> _The task_:
The lines to copy run from the one containing "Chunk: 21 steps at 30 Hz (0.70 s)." through the last line of the listing; copy them exactly and nothing more.

> _Dataset content_:
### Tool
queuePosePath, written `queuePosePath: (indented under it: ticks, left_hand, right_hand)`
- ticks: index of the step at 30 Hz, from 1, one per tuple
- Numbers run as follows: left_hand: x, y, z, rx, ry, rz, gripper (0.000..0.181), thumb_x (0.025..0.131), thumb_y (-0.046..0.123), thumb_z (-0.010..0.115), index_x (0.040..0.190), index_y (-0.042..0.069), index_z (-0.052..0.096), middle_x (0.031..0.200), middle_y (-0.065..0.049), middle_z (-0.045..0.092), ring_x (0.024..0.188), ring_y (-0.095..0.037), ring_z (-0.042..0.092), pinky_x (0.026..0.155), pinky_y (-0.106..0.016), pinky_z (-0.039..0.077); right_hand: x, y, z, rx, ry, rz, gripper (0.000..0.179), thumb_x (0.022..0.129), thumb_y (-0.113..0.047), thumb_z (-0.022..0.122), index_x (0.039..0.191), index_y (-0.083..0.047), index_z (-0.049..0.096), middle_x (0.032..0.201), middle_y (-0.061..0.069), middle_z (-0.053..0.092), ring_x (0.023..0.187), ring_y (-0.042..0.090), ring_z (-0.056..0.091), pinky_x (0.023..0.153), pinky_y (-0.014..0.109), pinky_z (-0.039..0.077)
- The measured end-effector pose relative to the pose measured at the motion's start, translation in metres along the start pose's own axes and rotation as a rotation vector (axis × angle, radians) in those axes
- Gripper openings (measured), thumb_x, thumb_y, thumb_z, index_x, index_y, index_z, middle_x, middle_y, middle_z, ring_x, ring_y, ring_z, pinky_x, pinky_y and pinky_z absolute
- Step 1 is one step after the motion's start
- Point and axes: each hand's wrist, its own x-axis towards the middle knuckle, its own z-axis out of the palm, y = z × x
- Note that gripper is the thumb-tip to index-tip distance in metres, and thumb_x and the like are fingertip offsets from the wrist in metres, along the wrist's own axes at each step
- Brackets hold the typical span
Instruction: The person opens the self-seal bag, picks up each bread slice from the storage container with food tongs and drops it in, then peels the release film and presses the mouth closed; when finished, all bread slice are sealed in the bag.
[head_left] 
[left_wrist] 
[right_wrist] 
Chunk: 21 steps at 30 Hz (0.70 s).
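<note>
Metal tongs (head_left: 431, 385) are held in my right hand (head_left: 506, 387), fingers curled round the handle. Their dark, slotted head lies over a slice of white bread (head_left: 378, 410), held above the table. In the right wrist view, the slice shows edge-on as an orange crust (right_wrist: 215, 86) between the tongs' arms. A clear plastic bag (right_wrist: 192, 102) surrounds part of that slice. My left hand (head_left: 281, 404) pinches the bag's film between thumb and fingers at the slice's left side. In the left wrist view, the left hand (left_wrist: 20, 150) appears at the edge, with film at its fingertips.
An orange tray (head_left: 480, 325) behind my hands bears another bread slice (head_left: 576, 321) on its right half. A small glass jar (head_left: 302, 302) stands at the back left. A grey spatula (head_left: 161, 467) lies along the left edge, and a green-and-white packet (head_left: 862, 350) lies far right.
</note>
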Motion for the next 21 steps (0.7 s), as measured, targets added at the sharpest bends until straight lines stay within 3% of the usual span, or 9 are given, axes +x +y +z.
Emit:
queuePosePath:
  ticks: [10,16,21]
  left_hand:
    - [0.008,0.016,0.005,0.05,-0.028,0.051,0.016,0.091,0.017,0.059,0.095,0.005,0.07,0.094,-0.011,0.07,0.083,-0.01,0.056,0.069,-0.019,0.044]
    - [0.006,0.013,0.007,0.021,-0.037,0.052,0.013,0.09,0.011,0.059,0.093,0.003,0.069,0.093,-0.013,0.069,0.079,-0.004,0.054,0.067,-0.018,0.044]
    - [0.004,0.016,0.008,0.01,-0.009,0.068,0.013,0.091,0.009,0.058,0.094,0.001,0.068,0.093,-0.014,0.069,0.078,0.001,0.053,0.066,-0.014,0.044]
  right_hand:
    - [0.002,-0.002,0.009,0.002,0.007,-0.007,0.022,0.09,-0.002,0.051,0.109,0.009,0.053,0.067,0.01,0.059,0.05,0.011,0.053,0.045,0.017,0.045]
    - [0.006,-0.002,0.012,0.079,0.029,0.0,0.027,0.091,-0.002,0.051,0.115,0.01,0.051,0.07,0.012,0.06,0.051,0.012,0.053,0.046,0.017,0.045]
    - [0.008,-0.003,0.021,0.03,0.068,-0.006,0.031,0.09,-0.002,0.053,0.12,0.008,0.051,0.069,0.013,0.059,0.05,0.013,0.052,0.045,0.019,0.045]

> _Answer to this problem_:
Chunk: 21 steps at 30 Hz (0.70 s).
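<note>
Metal tongs (head_left: 431, 385) are held in my right hand (head_left: 506, 387), fingers curled round the handle. Their dark, slotted head lies over a slice of white bread (head_left: 378, 410), held above the table. In the right wrist view, the slice shows edge-on as an orange crust (right_wrist: 215, 86) between the tongs' arms. A clear plastic bag (right_wrist: 192, 102) surrounds part of that slice. My left hand (head_left: 281, 404) pinches the bag's film between thumb and fingers at the slice's left side. In the left wrist view, the left hand (left_wrist: 20, 150) appears at the edge, with film at its fingertips.
An orange tray (head_left: 480, 325) behind my hands bears another bread slice (head_left: 576, 321) on its right half. A small glass jar (head_left: 302, 302) stands at the back left. A grey spatula (head_left: 161, 467) lies along the left edge, and a green-and-white packet (head_left: 862, 350) lies far right.
</note>
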Motion for the next 21 steps (0.7 s), as measured, targets added at the sharpest bends until straight lines stay within 3% of the usual span, or 9 are given, axes +x +y +z.
Emit:
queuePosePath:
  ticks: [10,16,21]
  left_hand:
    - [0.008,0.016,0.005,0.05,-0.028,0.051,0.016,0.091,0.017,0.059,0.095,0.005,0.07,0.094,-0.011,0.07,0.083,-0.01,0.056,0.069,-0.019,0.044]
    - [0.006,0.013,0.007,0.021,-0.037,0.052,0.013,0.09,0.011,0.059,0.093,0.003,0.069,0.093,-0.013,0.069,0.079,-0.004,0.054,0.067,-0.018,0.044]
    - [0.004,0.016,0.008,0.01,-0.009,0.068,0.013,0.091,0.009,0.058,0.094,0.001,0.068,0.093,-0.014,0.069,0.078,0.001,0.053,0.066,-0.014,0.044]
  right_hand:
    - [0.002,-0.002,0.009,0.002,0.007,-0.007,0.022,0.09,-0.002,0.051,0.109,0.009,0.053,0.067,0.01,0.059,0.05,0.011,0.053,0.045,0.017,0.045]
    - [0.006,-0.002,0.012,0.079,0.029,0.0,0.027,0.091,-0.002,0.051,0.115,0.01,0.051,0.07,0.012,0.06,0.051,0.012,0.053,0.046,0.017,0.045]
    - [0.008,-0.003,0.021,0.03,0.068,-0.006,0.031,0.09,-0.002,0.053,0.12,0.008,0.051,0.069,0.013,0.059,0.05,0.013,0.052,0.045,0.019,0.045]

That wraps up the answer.